The Mobile Data Report uncovered – moving past data issues
Mobile Working

The Mobile Data Report uncovered – moving past data issues

This is a contributed piece by Eldar Tuvey, CEO of Wandera

 

Now more than ever, enterprises need to stay on top of their mobile security and data usage trends, and monitor traffic patterns across their entire fleets of employee devices. Failing this, businesses could incur severe breaches of company data.

There is no doubt that awareness and investment in cyber security is on the rise – according to IDC the worldwide enterprise security software market will grow to $3.21 billion in 2020. But dangers still remain. In order to educate enterprises on the continuing threats employee devices are exposed to, Wandera has published its quarterly Mobile Data Report (MDR) for Q1 2016. The report reveals a number of worrying statistics from enterprise mobile devices that continue to endanger the privacy and productivity of businesses.

The findings from this report alerts enterprises to the severity of the issues that are continually affecting mobile devices, and also gives proactive suggestions on how to combat them. 

 

Sensitive data is continuing to leak

In December 2015, Wandera announced the discovery of the CardCrypt security flaw affecting sixteen high profile companies.

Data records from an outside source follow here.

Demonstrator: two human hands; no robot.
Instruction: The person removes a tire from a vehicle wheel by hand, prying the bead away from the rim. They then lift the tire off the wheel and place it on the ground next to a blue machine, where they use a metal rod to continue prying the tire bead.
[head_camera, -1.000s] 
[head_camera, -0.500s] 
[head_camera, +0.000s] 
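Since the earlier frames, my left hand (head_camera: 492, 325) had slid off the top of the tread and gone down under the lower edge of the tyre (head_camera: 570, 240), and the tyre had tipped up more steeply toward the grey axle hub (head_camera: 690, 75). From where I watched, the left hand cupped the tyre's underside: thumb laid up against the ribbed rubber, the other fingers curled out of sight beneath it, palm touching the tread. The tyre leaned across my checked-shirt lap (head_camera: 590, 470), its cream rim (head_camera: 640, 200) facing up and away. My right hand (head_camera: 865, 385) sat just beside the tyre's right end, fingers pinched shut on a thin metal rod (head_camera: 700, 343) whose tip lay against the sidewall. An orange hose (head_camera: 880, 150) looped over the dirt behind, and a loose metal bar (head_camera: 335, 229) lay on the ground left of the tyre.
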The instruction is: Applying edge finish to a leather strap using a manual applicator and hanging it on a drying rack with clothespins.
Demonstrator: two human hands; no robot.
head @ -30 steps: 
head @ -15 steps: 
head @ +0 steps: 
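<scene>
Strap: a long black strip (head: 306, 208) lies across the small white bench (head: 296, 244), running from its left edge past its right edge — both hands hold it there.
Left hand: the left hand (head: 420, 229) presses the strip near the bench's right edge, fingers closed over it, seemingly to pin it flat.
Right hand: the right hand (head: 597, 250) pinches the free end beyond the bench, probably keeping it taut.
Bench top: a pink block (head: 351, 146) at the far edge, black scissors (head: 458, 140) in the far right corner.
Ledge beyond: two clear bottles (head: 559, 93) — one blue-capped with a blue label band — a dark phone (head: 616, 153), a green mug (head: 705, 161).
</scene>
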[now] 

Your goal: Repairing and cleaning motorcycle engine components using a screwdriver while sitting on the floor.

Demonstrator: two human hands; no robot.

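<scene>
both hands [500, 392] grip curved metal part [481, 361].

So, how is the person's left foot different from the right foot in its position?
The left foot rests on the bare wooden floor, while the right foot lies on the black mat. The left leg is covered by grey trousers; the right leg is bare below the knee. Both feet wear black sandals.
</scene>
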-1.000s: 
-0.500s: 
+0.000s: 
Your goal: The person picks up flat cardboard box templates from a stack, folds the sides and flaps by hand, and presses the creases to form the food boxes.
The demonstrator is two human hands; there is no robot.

The study revealed each company had failed one of the most basic security requirements – not fully encrypting the traffic to the payment pages of their mobile website or app. This meant that customers who used these services were unknowingly at risk of having their information stolen. Ranging from entire passport to credit card details, employees and companies were unintentionally exposing themselves to damaging situations.

Regrettably, the MDR uncovered a continued rise in apps and mobile websites leaking credit card data, with several new cases from prominent brands including the Hong Kong metro system. It identified a 17% increase (Q1 2016 vs Q4 2015) in apps and mobile websites leaking credit card data, alongside a particular growth in password, email, location and user ID leaks.

Wandera is in contact with these sites and apps to rectify and assist in pinpointing the root causes of the issues, but it raises the question – how does this keep happening? While the problem is being addressed by the app developers and companies themselves, enterprises need to protect their mobile devices and their employees.

 

Avoiding malicious domains

Among the key findings within the report is the unusually high and accelerated growth in malicious domains visited by users in Q1 2016. A massive 200% increase per month throughout the quarter was attributed to a rise in ad frameworks used within apps and websites that are directing users to domains with a history of malicious activity. Users are not directly exposed to the malicious domains since they are only preloaded in a compromised advert, however a wrong tap in a game or in an app might be enough for the user to be redirected to an unofficial app store, fake website or to be directly offered the installation of a malicious app.

While the report revealed that improved education seems to be helping users avoid visiting malicious websites through typical routes (phishing attacks or risky browser use), users are nonetheless increasingly being exposed to malware. CIOs must help their employees with further detailed education on what may constitute a compromised ad, and how to stay safe in a mobile world.

 

Data usage in the enterprise

The report revealed the top 10 apps by data usage on enterprise devices in Q1; while email and Safari were unsurprisingly representative of the majority of data usage (34%), five of the remaining eight were all non-work related: Facebook (10%), Instagram (3%), Twitter (2%), WhatsApp Messenger, Spotify Music and Snapchat (all 1%). Combining email, video and social networks account for 49% of total data used.

The findings suggest that CIOs need to be appreciative of how non-work-related apps such as Facebook and Snapchat consume huge portions of corporate data allowances, possibly resulting in the risk of enterprise bill shock. Policy controls, which restrict access, and education, need to be in place to implement an effective means of minimising excessive consumption of data.

The leaks, hacks and unplanned attacks will continue to happen. Enterprises need to be in control of their mobile fleets and truly understand what is happening on their devices. We believe that in-depth knowledge of employee mobile data traffic is the crucial first step to secure enterprise mobility.